第二百零九章
第二百零九章 (第1/2页)马车在青石板路上碾过,发出沉闷的辘辘声。
暮色沉沉地压在屋檐上,街边的灯笼还没点起来,天光昏黄,像蒙了一层旧纱。
永河坐在马车里,百无聊赖地掀着窗帘又放下。她身边坐着秋伶,安静得像一尾鱼。
对面的位置上,沈景欢正襟危坐。
她被禁足多日,面容清瘦了不少。颧骨微微凸起,眼下的青黑怎么也遮不住。头发梳得整齐,衣袍也没有褶皱,大约是被送出凤栖宫之前,宫人替她打理过。
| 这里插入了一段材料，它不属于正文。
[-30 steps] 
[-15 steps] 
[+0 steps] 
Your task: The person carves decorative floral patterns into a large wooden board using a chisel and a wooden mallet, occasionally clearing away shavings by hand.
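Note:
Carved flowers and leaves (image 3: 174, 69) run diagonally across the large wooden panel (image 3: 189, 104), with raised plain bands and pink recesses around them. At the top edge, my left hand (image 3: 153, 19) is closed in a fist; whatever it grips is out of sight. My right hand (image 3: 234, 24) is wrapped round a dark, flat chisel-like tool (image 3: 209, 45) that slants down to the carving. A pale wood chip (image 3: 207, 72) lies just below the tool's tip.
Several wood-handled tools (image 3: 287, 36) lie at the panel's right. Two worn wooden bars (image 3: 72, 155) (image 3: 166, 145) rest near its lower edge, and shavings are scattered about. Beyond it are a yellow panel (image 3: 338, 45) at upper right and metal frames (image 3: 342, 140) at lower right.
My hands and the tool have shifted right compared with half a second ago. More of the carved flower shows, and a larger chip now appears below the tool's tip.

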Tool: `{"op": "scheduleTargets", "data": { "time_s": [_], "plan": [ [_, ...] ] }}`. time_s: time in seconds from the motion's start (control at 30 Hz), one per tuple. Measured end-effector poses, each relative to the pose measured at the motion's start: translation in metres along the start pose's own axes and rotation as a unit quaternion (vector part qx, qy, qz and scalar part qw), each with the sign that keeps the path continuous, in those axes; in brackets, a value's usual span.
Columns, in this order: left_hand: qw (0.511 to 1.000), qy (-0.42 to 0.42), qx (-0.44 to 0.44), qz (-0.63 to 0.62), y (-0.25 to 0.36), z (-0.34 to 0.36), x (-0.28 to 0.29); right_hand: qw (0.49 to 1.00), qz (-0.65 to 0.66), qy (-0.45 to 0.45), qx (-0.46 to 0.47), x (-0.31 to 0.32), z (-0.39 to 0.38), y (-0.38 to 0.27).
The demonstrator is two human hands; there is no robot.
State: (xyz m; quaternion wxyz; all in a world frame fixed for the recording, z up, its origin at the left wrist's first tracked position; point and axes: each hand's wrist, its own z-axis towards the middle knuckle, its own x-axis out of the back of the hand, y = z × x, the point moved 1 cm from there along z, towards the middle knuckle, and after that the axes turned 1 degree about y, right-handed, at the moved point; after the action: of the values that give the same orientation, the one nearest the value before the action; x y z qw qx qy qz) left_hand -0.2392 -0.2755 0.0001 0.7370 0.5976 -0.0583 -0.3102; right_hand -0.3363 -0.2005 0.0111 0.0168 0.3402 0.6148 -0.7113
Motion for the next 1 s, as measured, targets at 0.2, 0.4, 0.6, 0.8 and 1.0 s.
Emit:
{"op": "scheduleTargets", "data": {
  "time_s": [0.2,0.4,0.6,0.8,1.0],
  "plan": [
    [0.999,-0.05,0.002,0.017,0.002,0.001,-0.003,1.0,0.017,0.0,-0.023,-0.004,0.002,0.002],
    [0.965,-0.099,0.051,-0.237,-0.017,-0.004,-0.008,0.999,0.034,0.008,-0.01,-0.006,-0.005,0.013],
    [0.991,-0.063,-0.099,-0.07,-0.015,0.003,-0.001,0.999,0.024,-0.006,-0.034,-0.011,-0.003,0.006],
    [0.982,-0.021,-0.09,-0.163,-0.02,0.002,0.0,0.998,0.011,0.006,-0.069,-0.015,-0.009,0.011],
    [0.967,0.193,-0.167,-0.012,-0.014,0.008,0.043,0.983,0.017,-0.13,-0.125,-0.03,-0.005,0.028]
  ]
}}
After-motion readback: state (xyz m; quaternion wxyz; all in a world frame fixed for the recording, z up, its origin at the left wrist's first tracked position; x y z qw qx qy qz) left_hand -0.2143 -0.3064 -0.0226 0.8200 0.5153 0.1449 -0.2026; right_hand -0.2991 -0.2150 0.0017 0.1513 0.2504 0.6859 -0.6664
但那种憔悴是从骨子里透出来的,收拾得再体面也掩不住。
马车走了约莫一盏茶的功夫,沈景欢终于开了口。
“公主殿下。”
永河掀着帘子的手没停,“嗯。”
“陛下是怎么处置温软的?”
永河的手指顿了一下,慢慢把帘子放下来。
她看着沈景欢,没说话。
沈景欢被她看得有些不自在,但还是硬着头皮说了下去。
“我听说,北境那边查出了什么东西。陛下是不是找到了温软通敌的证据?”
永河挑了挑眉。
“公主殿下,您告诉我,”沈景欢的语气里带着一丝小心翼翼的急切,“温软她是不是要被定罪了?”
永河看着她,没回答。
沈景欢的眼底闪过一丝不易察觉的兴奋。
她等这一天等了太久了。
自从进了天牢那次被温软反将一军,又被永河当面教训“寄人篱下”之后,她每一天都在等。等温软倒下,等温软被定罪,等她证明自己不是没有用的。
如今听说北境查出了证据,她几乎按捺不住心头的狂喜。
温软,你也有今天。
“公主殿下?”她又追问了一句。
永河白了她一眼。
那一眼明明白白,你烦不烦。
沈景欢的兴奋被这一眼浇灭了几分,但她不甘心。
她咬了咬嘴唇,换了个方式问。
“那陛下这次把我送回去,是不是因为温软的案子有了结果?陛下是不是在给我正名?”
她的声音越说越轻,但每一个字都带着试探。
她太想听到一个肯定的答案了。
永河看着她,眼神从不耐烦变成了怜悯。
不是对沈景欢的怜悯,而是对那种蠢的怜悯。
“沈景欢,”永河终于开口,声音不轻不重,“你是真不明白,还是在装不明白?”
沈景欢一怔。
“陛下把你从凤栖宫送出来,送回宋府。”永河一字一顿,“你觉得这是因为温软要完蛋了?”
沈景欢的嘴唇动了动,没说出话来。
“你是觉得,温软要倒台了,所以陛下把你放出来,好让你‘正名’?”
永河的声音里带着一丝嘲讽。
“沈景欢,你动动脑子。”
沈景欢的脸色涨红,“我……”
“你要是再多嘴,”永河放下帘子,靠回车厢壁上,语气淡淡的,“本宫就把你带回去。”
这句话像一盆冰水,兜头浇下来。
沈景欢的嘴猛地闭上了。
她低下头,手指绞着袖口,指节泛白。
马车里一下子安静了。
只有车轮碾过路面的声音,沉闷而单调。
秋伶安静地坐在一旁,目不斜视,仿佛什么都没听到。但她心里跟明镜似的,沈景欢到现在都没搞清楚状况。她以为陛下把她从宫里送出来是给她“正名”,殊不知她不过是一颗被弃掉的棋子。